All-inclusive ecosystem

This is indicative of a sector evolving from just manufacturing and selling cars to also providing related services and multimodal solutions, in order to attract new customers. BMW, for example, is developing its mobility services under the brand name ‘Now’. By 2025, the Bavarians want 100 million active mobility customers – and not just BMW ones.

“If you talk mobility, you can’t just focus on your own brand’s target group. It has to be much wider than that. You have to offer an all-inclusive ecosystem that’s accessible to all”, said Dr. Bernard Blättel, BMW Group Vice President. That explains why BMW’s mobility brand doesn’t mention those three letters in its products, but instead heavily feature the name ‘Now’, as in car-sharing programmes DriveNow and ReachNow, EV charging service ChargeNow and smart parking solution ParkNow.

Leasing companies

Also heavily investing in MaaS are finance players like the leasing companies. LeasePlan, ALD, Athlon, Europcar, Sixt and others have developed solutions well beyond the financing and servicing of the vehicle: they offer fuel cards, parking solutions, car-sharing and ride-hailing, telematics services and mobility cards.

As the market continues to grow, increased focus on B2B service offerings will be accompanied by new partnerships and acquisitions, which will redefine the market.

Pay-per-use

And as the market moves toward pay-per-use models, the finance method itself is changing. According to Frost & Sullivan, more than 50 vehicle subscription models will enter the market just in this year alone.
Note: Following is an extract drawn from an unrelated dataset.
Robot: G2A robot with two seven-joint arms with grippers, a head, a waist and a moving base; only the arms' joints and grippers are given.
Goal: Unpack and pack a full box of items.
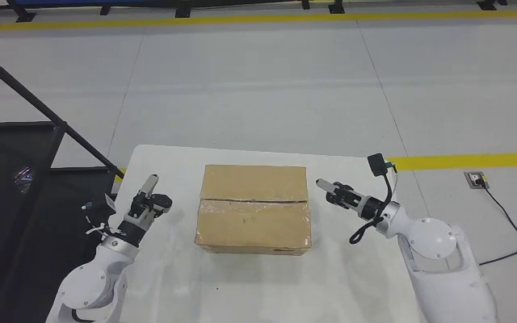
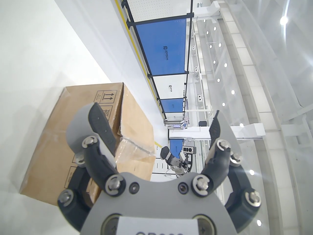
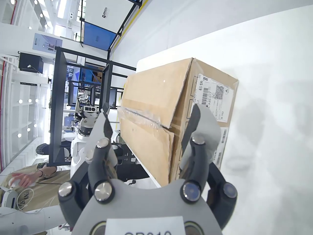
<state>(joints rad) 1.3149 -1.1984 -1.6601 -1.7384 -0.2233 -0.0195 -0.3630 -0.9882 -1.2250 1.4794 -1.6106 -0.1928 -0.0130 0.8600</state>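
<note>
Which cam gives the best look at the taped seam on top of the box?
Top view: the taped seam runs end to end across the box, seen from above, nothing in front. Right wrist view shows the seam at a slant, down to the flap ends. Left wrist view catches a short stretch.

We see a white bench [image 1: 174, 266] carrying one cardboard box [image 1: 254, 208], set flat near its middle. Its top flaps are shut, with clear tape [image 1: 254, 204] along the seam running 9 to 3 o'clock, and a printed label [image 3: 215, 94] on its 3 o'clock end.
</note>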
These include models with variable durations – from minutes to months, even years – offered by a broad cross-section of the industry: from OEMs and lease companies over insurers, dealer organisations and shared-mobility specialists.

In these offerings, additional en-route mobility and after-sales services will be included, such as tolling, navigation, congestion, parking and refuelling.

Corporate space

In parallel with this transformation, there is the convergence of the B2B and B2C markets – not surprising, actually, as mobility is centred on the individual (who is both an employee and a consumer).

Nevertheless, access to mobility will in future also pre-eminently occur via the corporate environment. That’s why mobility players know they need to stay focused on developing innovative products that capitalise on the corporate mobility space, such as Mobility Budgets and Integrated Mobility.

Charles Darwin

It’s exciting, really: mobility is evolving to become more convenient, flexible, tailor-made, autonomous and urban-centred. This means corporate fleet managers have to adapt as well: they have to include new players into their mobility configuration, develop mobility offerings that take account of employee profiles rather than salary grades, and more frequently adapt their programmes to reflect employee expectations, business needs and supplier changes.

Charles Darwin never wrote about electric cars or ride-sharing, but the theme of his On the Origin of Species is equally relevant to the evolution of mobility: Only the smartest, the fittest, the most readily adaptable players will survive in the new ecosystem. And that goes for both mobility customers and mobility suppliers.